Pointer Pointing to Pointer

Question

Lets say I have a variable:

char** code;

I then do:

*code[0] = "Lucas"

Is it valid to say that, **code holds an array of pointers (*code is the array which I am making strings) and that *code[0] will equal "Lucas" and that *code[0][2] will equal 'c'?

Sorry if it seems elementary, I am getting very confused with double pointers! Thanks in advance!

-Lucas Giancola

Answer 1

If you just have

char** code;
*code[0] = "Lucas";

you'll run into undefined behavior since you did not allocate any memory for code.

You'll need to use:

char** code = malloc(SOME_SIZE*sizeof(*code));

Even after that, using:

*code[0] = "Lucas";

is not good. There are couple of problems with that.

1. code[0] is a pointer. *code[0] is that pointer dereferenced. If you already have some string in code[0], then, *code[0] will be first character of that string.

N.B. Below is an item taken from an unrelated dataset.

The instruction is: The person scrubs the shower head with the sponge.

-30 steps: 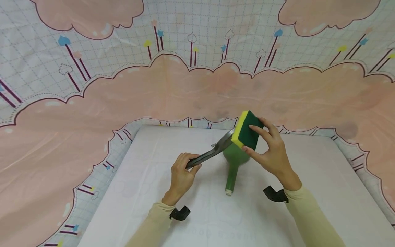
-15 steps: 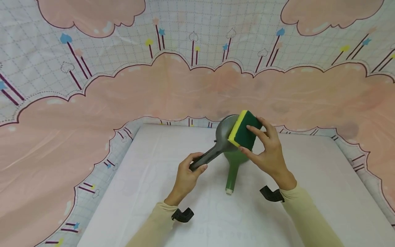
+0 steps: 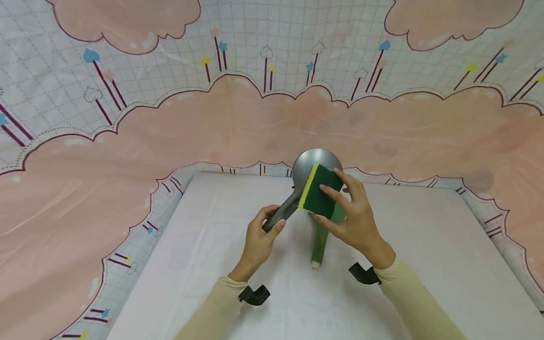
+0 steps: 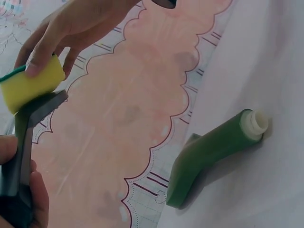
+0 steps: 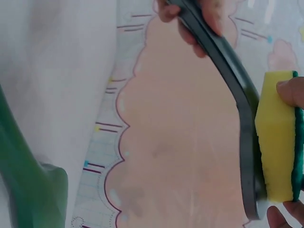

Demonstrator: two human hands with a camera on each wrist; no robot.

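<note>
My left hand [image 3: 258, 243] grips the handle of a grey handheld shower head [image 3: 312, 160], its round head raised above the table. My right hand [image 3: 361, 229] pinches a sponge [image 3: 320, 196] by its edges, the dark green scouring side toward the fingers. The yellow side lies against the broad round part of the shower head, as the right wrist view shows of the sponge [image 5: 276, 142]. Behind and below them, a green shower head [image 3: 318, 243] lies on the table, its threaded white end toward me and its round part mostly hidden by the right hand and sponge.
A white-covered table [image 3: 204, 264] spreads beneath both hands. Around its back and sides hangs a printed curtain [image 3: 170, 123] with peach cloud shapes. Black straps or mounts [image 3: 254, 295] stick out at both wrists.
The grey shower head has turned from edge-on to show its round face and stands more upright. My right hand and the sponge have moved left and slightly down across it.
</note>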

The assignment is, therefore, wrong.

2. Also, "Lucas" is going to be in a read-only parts of the compiled code. You will need to make a copy of "Lucas" using strdup before you assign it to a variable that is of type char *.

You need something like:

 code[0] = strdup("Lucas");

Now you can use code[0] to access the whole string. You can use *code[0] to access the first character of that string. You can also use code[0][0] to access the first character of that string.

Answer 2

Is it valid to say that, **code holds an array of pointers

No it is not. You have allocated space for a single pointer. You have told the compiler that that pointer will point at another pointer (that you have not created yet) that points to a character (that you have not created yet either)

*code[0] = "Lucas"

Is not valid code and doesnt compile

prog.cpp:6:8: error: invalid conversion from 'const char*' to 'char' [-fpermissive]
  *f[0] = "Lucas";